Are you ready for "brain transparency?" That's the question posed in a lecture given by Duke University professor Nita Farahany at this year's annual meeting of the World Economic Forum in Davos, Switzerland. And she doesn't mean your head looking like one of those see-through fish at the bottom of the ocean.

Instead, Farahany, a high-profile scholar and legal ethicist focused on emerging tech, rather glibly predicts a future in which corporations and governments will be able to read your mind. In fact, that technology — the "ability to decode brainwave activity" — is already here, she claims.
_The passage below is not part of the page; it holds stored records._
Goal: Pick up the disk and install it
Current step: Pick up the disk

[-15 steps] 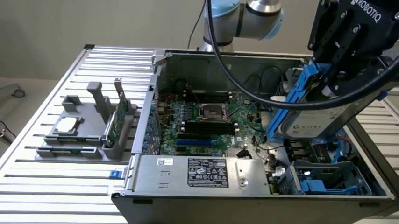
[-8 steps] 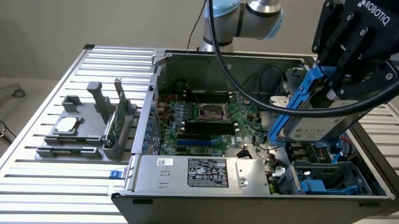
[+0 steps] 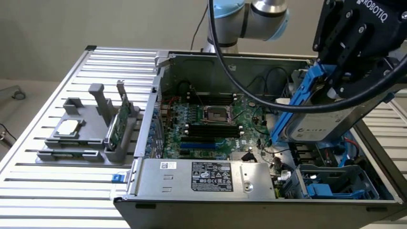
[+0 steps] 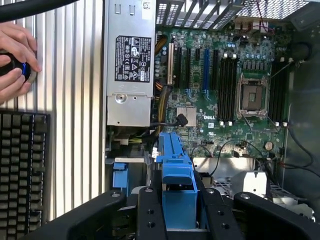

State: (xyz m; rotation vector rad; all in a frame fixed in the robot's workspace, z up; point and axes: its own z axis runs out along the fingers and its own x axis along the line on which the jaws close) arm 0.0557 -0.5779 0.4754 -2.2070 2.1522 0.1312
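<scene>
The black gripper (image 4: 179, 210) pinches the disk (image 3: 318, 125) (flat silver metal, smooth blue plastic rails), tilted above the open grey computer case (image 3: 190, 67).

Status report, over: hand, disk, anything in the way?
Hand shut on the disk. Disk held aloft, tilted, over the open computer case, above the blue drive cage. Black cable hangs close beside the disk.
</scene>
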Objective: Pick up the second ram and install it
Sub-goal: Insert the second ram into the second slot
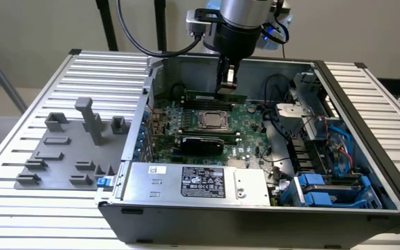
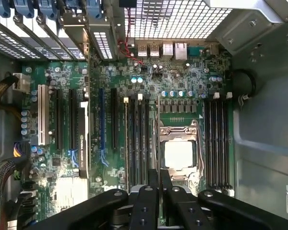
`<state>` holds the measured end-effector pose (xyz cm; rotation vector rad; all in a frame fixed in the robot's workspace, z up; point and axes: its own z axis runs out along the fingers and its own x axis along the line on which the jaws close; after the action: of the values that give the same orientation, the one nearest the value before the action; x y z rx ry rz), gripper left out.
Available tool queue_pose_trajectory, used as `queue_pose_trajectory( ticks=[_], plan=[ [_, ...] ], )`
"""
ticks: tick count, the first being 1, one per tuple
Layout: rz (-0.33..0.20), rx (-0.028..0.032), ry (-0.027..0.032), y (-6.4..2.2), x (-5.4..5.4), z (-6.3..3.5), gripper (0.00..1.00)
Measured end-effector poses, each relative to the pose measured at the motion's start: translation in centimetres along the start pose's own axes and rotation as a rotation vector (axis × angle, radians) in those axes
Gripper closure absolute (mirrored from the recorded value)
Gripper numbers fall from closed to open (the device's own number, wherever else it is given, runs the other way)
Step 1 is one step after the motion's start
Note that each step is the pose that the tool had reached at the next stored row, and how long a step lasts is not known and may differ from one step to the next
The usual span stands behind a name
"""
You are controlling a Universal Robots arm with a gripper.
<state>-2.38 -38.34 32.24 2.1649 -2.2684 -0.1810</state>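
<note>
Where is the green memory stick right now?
In the exterior view, the memory stick is pinched in the gripper inside the open computer case, just beyond the silver processor chip.

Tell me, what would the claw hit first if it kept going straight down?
Probably the long black slots beside the square silver chip on the green board. The memory stick in the claw would touch first, though depth is unclear.

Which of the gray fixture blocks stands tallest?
The slim upright post, rising well above the low blocks around it; the claw holds the second ram inside the case.
</note>
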Motion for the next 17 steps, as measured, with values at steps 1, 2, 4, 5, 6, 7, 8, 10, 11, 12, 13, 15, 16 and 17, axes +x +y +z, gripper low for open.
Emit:
queue_pose_trajectory(
  ticks=[1, 2, 4, 5, 6, 7, 8, 10, 11, 12, 13, 15, 16, 17],
  plan=[
    [0.0, 0.0, 0.0, 0.0, 0.0, 0.0, 1.0],
    [0.0, 0.0, 0.0, 0.0, 0.0, 0.0, 1.0],
    [0.0, 0.0, 0.0, 0.0, 0.0, 0.0, 1.0],
    [0.0, 0.0, 0.0, 0.0, 0.0, 0.0, 1.0],
    [0.0, 0.0, 0.0, 0.0, 0.0, 0.0, 1.0],
    [0.0, 0.0, 0.0, 0.0, 0.0, 0.0, 1.0],
    [0.0, 0.0, 0.0, 0.0, 0.0, 0.0, 1.0],
    [0.0, 0.0, 0.0, 0.0, 0.0, 0.0, 1.0],
    [0.0, 0.0003, -0.0001, 0.0, 0.0, 0.03, 1.0],
    [0.0, 0.0014, -0.0001, -0.01, 0.0, 0.16, 1.0],
    [0.0, 0.0026, 0.0006, 0.02, 0.0, 0.33, 1.0],
    [0.0, 0.0035, 0.0023, 0.1, 0.0, 0.71, 1.0],
    [0.0, 0.0038, 0.003, 0.15, -0.1, 0.9, 1.0],
    [0.0, 0.0041, 0.0035, 0.2, -0.1, 1.08, 1.0]
  ],
)
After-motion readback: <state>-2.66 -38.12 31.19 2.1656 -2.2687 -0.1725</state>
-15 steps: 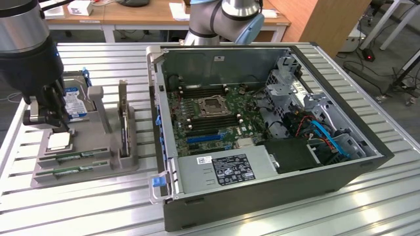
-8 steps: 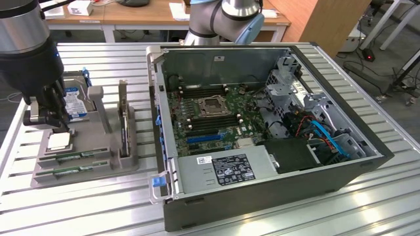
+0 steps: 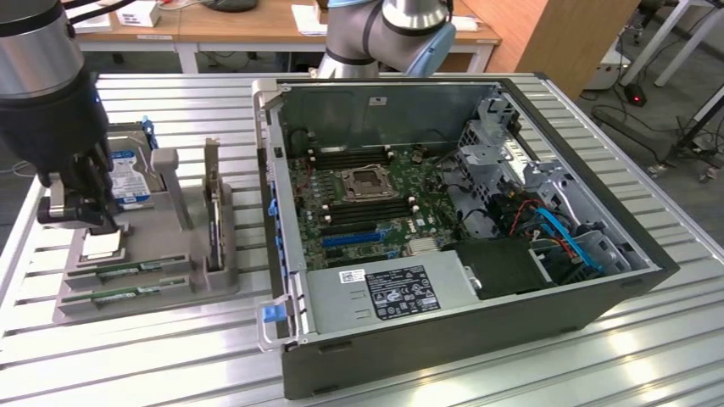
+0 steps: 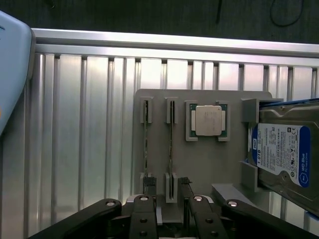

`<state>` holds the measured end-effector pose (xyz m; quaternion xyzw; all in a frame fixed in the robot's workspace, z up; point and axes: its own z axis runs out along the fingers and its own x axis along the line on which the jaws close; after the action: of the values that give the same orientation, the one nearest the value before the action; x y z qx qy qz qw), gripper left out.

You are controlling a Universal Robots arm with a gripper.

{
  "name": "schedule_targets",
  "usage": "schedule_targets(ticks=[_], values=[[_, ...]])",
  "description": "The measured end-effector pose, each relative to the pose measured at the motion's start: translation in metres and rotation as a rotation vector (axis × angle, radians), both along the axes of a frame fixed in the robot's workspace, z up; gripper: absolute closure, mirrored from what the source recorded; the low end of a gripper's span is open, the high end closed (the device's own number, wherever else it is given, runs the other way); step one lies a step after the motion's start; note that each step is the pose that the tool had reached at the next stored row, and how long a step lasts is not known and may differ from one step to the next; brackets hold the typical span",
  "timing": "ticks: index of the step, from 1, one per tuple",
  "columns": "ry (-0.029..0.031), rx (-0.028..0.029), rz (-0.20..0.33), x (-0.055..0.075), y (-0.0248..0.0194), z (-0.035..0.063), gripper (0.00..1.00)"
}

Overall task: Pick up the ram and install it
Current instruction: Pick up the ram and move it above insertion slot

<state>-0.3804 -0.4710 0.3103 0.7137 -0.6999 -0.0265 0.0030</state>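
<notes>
Slatted table (image 4: pixel 75 124): end effector (image 4: pixel 167 191) spread wide over ram (image 4: pixel 171 144).

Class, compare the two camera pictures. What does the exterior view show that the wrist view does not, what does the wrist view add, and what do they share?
The exterior view adds the open computer case with its motherboard and power supply. The wrist view adds a dark area with cables beyond the edge of the table. Both show the grey tray, the ram sticks standing in its slots, the processor, the hard drive and the open gripper over the tray.
</notes>
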Motion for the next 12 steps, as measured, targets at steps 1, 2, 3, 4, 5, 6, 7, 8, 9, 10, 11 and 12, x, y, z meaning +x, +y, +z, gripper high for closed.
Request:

"We're not talking about implanted devices of the future," she tells her audience. "I'm talking about wearable devices that are like FitBits for your brain," that can pick up your mind's emotional states, simple shapes you may be thinking of, or even faces.

Farahany adds, though, that "we can't literally decode complex thoughts just yet."

To illustrate her vision for the tech, she invokes a tragic vehicular accident caused by a trucker falling asleep at the wheel. If only he were wearing a fancy hat, with embedded electrode sensors that tells his employer on a scale of one through five how alert he was, they could've avoided an accident that was "disastrous for the company and cost many lives" (note the order of priorities).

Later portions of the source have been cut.